No domingo, às 17h, aproximadamente 65 horas após a decisão, o adversário será o Santos, 24 horas mais descansado e sem viagem pelo meio. Se o time estiver classificado para a terceira fase da Copa do Brasil, o treinador até poderá poupar um ou outro jogador, mais descansado diante de uma torcida muito animada. Se for eliminado, Dorival Jr (?) escalará tudo o que tem de melhor para enfrentar o rival e uma torcida desconfiada e sem ânimo.

Se houver a classificação e um empate no clássico, prevalecerá a tranquilidade contra o Ituano. Se o empate ou derrota no clássico vier após uma eliminação, o jogo contra o Ituano terá uma dimensão dramática. E, como André Jardine está no Uruguai com o sub-20, nem se sabe quem ficará no banco.

Esta é uma análise do mundo real.
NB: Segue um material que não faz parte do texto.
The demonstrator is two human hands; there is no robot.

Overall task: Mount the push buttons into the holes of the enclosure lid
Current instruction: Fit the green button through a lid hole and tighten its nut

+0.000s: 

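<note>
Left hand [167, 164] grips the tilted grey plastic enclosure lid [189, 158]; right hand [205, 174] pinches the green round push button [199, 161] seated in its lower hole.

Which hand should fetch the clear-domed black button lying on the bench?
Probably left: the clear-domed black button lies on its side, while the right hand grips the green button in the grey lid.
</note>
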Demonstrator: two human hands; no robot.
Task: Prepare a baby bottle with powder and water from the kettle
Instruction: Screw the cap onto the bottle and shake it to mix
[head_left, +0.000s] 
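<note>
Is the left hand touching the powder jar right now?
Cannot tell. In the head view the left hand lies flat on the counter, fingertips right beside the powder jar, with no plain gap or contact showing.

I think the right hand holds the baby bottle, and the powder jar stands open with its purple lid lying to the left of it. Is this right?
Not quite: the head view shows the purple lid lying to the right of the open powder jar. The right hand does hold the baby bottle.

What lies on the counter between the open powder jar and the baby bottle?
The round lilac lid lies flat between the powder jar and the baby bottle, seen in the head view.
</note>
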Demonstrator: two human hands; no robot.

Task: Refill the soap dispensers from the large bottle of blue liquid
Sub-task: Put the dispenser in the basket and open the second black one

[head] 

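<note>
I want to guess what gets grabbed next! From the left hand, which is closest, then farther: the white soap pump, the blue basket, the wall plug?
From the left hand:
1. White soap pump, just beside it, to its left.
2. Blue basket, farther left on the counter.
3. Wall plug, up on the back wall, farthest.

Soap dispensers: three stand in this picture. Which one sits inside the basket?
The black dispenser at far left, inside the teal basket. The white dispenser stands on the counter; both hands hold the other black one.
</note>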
Nosso futebol é assim, nosso calendário é assim. Não adianta fazer projeções como se vivêssemos na Europa. Não se trata de justiça ou não. Trata-se de “o que tem para hoje”. E ninguém vai lembrar que Dorival fez um bom trabalho em 2017 e que começou o ano perdendo Hernanes e Pratto. Ninguém vai levar em consideração que ele precisa de um lateral direito e de um homem rápido e experiente pelo lado de campo. Nada disso.

Então, em Terra Brasilis, é assim que a banda toca. A Morolândia não é europeia.